Colbey ROSS, voto: 4
Un chihuahua in una gabbia di pitbull affamati con la canotta trentina. I suoi primi venti minuti sono un incubo, non solo in fase realizzativa ma proprio dalla costruzione del gioco. Come spesso capita, quando non è coinvolto in attacco, il suo linguaggio del corpo è scontroso, palesa nervosismo. Anche quando la squadra stava riacciuffando il match, deraglia in un banale fallo in attacco.
Michele RUZZIER, voto: 6
Entra a dar fiato a Colbey Ross ma al di là di un buon canestro in penetrazione, produce poco per sé ed i compagni. Sicuramente più incisivo Ruzz del compagno di reparto, nella terza frazione materializza il tentativo di rimonta, senza però incidere in fase realizzativa.
Markel BROWN, voto: 6
Difende come sempre con una competenza da docente, sprecando tante energie al punto da sporcare la fase offensiva. Ha attitudine e non smette di attaccare e difendere, con meno lucidità rispetto al solito. Conclude la serata con 13 punti e 5/9 dal campo.
Jeffrey BROOKS, voto: 6
E’ l’unico nel primo tempo a dare una parvenza di giocatore all’altezza della situazione. Purtroppo rimane un giocatore che rifugge dal “cannibalismo” offensivo, per cui non può e non potrà essere un uomo per creare break da solo. 9 punti e 5 rimbalzi alla fine.

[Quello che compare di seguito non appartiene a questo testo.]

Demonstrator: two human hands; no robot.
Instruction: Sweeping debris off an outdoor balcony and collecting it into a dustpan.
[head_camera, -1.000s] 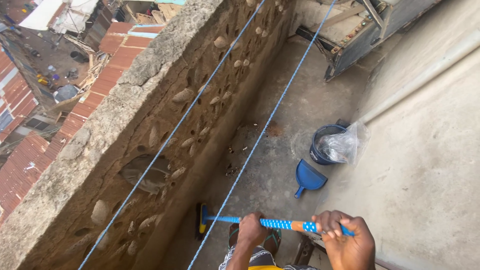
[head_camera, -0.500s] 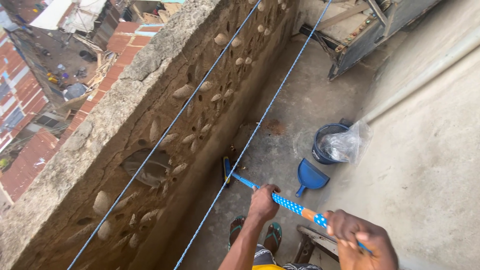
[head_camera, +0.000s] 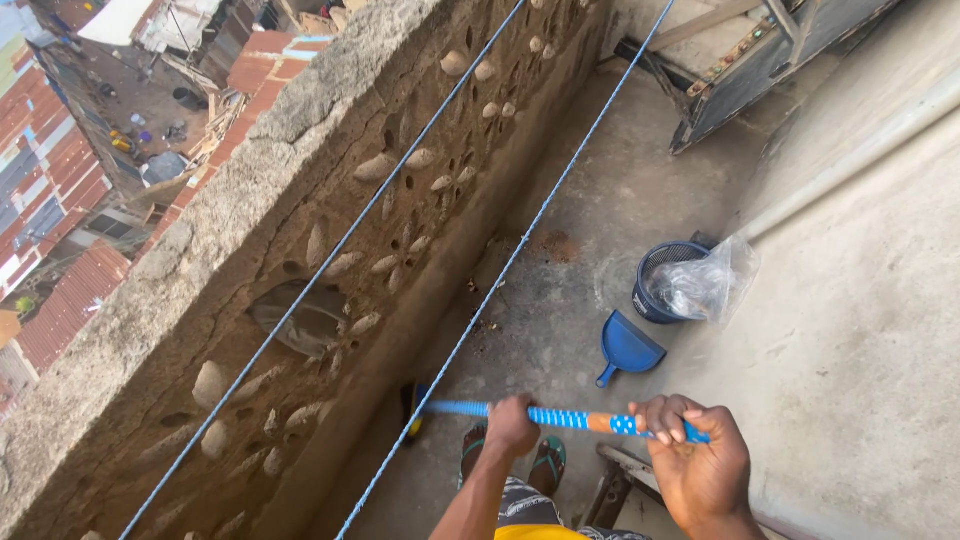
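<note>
I hold a broom by its blue, white-dotted handle (head_camera: 560, 417) with both hands. My left hand (head_camera: 512, 425) grips the middle of the handle. My right hand (head_camera: 700, 462) grips the upper end, near an orange band. The broom head (head_camera: 413, 410) rests on the concrete floor at the foot of the rough parapet wall (head_camera: 300, 230). My feet in green sandals (head_camera: 545, 462) stand just below the handle. Bits of dirt (head_camera: 480, 325) lie on the floor by the wall, ahead of the broom head.
A blue dustpan (head_camera: 628, 349) lies on the floor beside a blue bucket (head_camera: 660, 282) with a clear plastic bag (head_camera: 710, 280) over it. Two blue clotheslines (head_camera: 520, 250) run overhead. A metal frame (head_camera: 760, 60) leans at the far end. A plastered wall (head_camera: 870, 300) stands right.
The broom head has been pulled back along the wall toward my feet, and the handle has swung from slanted to nearly level. Both hands keep their grip.
</note>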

Luca CAMPOGRANDE, voto: n.g.
Denzel VALENTINE, voto: 4
Primo quarto da Dr.Jeckyll, quello che gioca per gli avversari crossando palloni da otto/nove metri senza neanche avvicinarsi al ferro. Nel caos totale di squadra, la sua gestione è contorta come un Brezel trentino (1/9 dal campo). Il secondo tempo, se possibile, è anche peggio, fastidioso come le coliche di Tamberi alle Olimpiadi. Due triple (3/13 totali dall’arco) sembrano capovolgere la serata dei suoi, fuoco di paglia…
Jarrod UTHOFF, voto: 5
“Uthoff-Robot” ha Actarus in sciopero sindacale, vaga per il campo nei primi venti minuti producendo 2 punti con un 1/3 dal campo. Tanto scentrato anche nei secondi venti minuti, cosa inusuale: 3/13 dal campo è una statistica che vedremo poche volte, siamo certi nel pronto recupero già nella sfida a Trapani.
Jayce JOHNSON, voto: 5/6
Tornato il lungo fragile delle prime battute stagionali, con presa sul pallone relativa e pochissimo fisico messo a contrastare quello del diretto avversario. Qualche buon canestro ad inizio ripresa, poi sparisce. Comunque 10 punti e 7 rimbalzi, il fatturato che viene chiesto al lungo biancorosso.
Francesco CANDUSSI, voto: 6
Si muove bene in attacco, soprattutto avvicinandosi al ferro, cade in una ingenuità sesquipedale alla fine del primo quarto regalando tre punti a Niang. Rimane centrato nel match, non avendo però grandi occasioni nella seconda parte del match.
Coach Jamion CHRISTIAN, voto: 5
Eccessiva accettazione di un ritmo folle nelle prime battute, senza provare a giocare con criterio a metà campo e concedendo scorribande preferite a Niang e soci. E’ necessario trovare un “piano B” per le serate in cui manca incisività ad alti ritmi. Ha l’indubbio merito di aver raccolto le energie nervose dei giocatori per provare a ribaltare la partita.